**Records for processing**
------------------------------------------------------------
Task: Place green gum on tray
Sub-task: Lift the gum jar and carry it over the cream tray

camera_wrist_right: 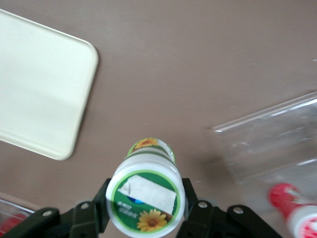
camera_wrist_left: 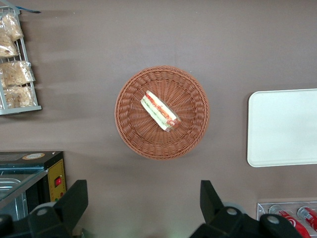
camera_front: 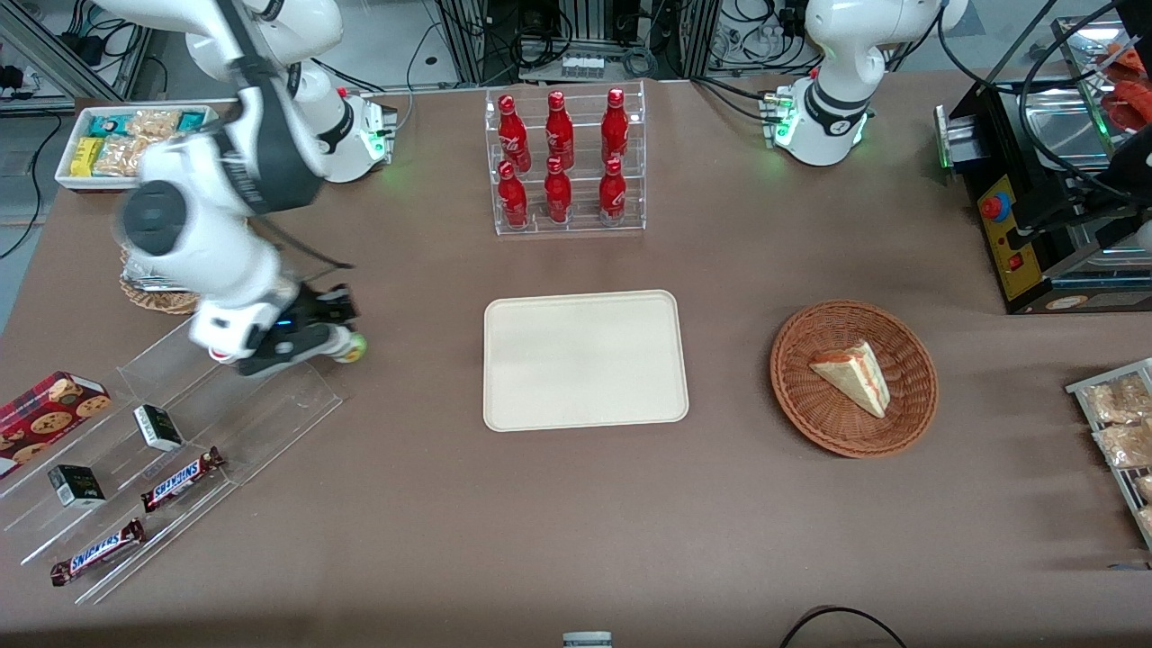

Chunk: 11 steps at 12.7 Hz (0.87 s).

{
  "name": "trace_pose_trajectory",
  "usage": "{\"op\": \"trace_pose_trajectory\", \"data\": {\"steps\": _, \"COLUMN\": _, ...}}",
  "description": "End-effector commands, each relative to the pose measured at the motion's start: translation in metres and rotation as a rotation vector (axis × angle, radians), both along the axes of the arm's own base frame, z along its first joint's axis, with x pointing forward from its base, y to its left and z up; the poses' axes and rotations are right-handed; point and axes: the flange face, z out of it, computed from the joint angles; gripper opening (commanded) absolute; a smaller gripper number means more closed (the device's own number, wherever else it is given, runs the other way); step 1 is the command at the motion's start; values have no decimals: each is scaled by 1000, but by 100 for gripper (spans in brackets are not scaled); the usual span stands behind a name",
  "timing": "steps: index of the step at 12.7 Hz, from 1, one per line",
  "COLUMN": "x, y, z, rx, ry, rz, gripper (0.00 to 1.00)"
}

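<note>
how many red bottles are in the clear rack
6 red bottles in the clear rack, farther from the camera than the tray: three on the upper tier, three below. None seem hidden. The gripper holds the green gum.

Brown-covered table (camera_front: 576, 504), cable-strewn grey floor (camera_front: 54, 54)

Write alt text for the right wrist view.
The gripper is shut on the green gum, a white-lidded canister with a green sunflower label, held above the brown table. The empty cream tray lies on the table, apart from the gum, and a clear acrylic rack and a red-labelled canister also show.
</note>
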Motion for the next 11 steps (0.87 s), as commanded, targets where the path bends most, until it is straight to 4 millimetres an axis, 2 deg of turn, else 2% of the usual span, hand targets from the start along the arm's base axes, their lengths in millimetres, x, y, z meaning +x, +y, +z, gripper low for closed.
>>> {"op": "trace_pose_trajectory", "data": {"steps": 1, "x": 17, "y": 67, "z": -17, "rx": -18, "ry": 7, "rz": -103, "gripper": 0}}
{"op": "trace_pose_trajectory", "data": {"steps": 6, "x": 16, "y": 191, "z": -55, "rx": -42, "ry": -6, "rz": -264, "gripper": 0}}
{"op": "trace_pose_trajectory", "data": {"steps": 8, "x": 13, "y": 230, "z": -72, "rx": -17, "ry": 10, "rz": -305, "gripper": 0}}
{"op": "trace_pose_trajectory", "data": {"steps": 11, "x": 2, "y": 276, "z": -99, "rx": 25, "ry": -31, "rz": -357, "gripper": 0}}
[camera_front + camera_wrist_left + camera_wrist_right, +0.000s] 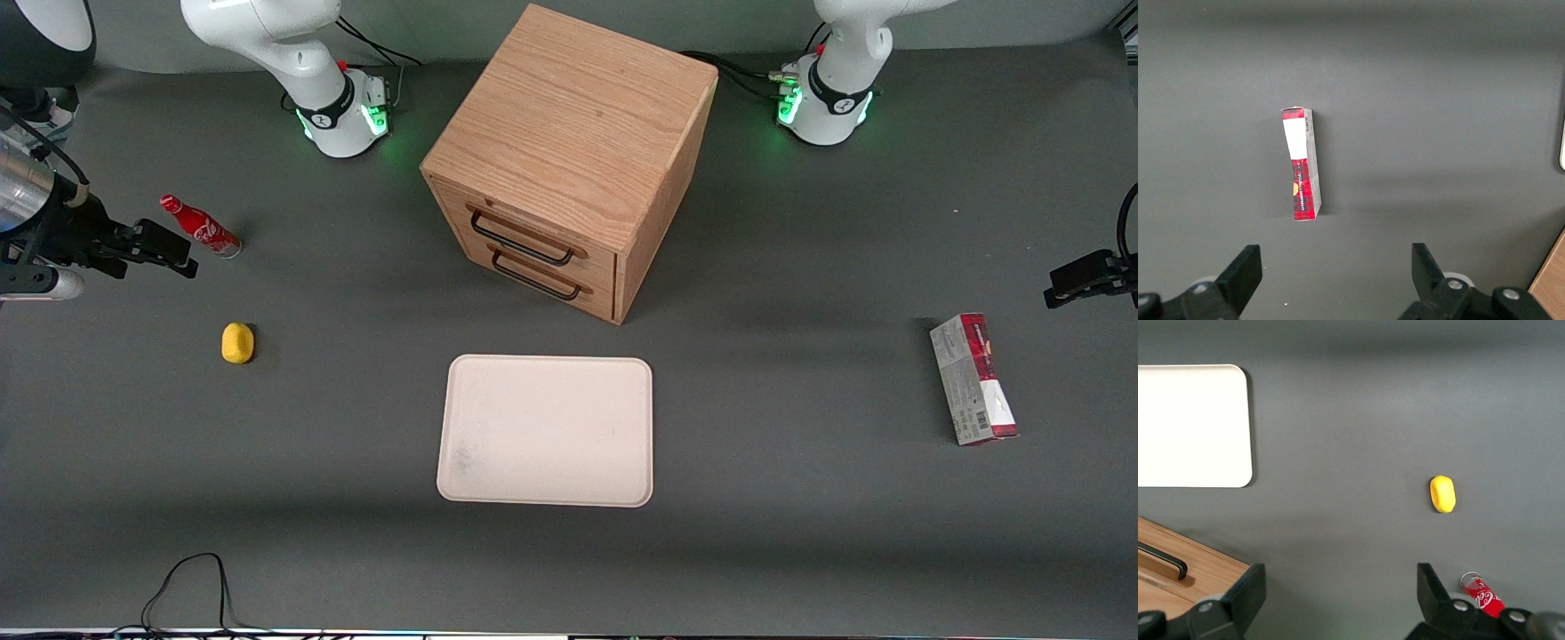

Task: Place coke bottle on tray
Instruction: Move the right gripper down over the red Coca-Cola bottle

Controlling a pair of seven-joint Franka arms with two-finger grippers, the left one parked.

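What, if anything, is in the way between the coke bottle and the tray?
Nothing visible. The bottle lies on the table by the open gripper. The lemon sits nearer the camera, off the straight path to the tray; the drawer cabinet is farther back.

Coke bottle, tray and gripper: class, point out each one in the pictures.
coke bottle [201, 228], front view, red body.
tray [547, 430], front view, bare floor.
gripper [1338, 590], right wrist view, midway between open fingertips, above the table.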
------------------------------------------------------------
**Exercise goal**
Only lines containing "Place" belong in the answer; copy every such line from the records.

**Output below**
Task: Place green gum on tray
Task: Place coke bottle on tray

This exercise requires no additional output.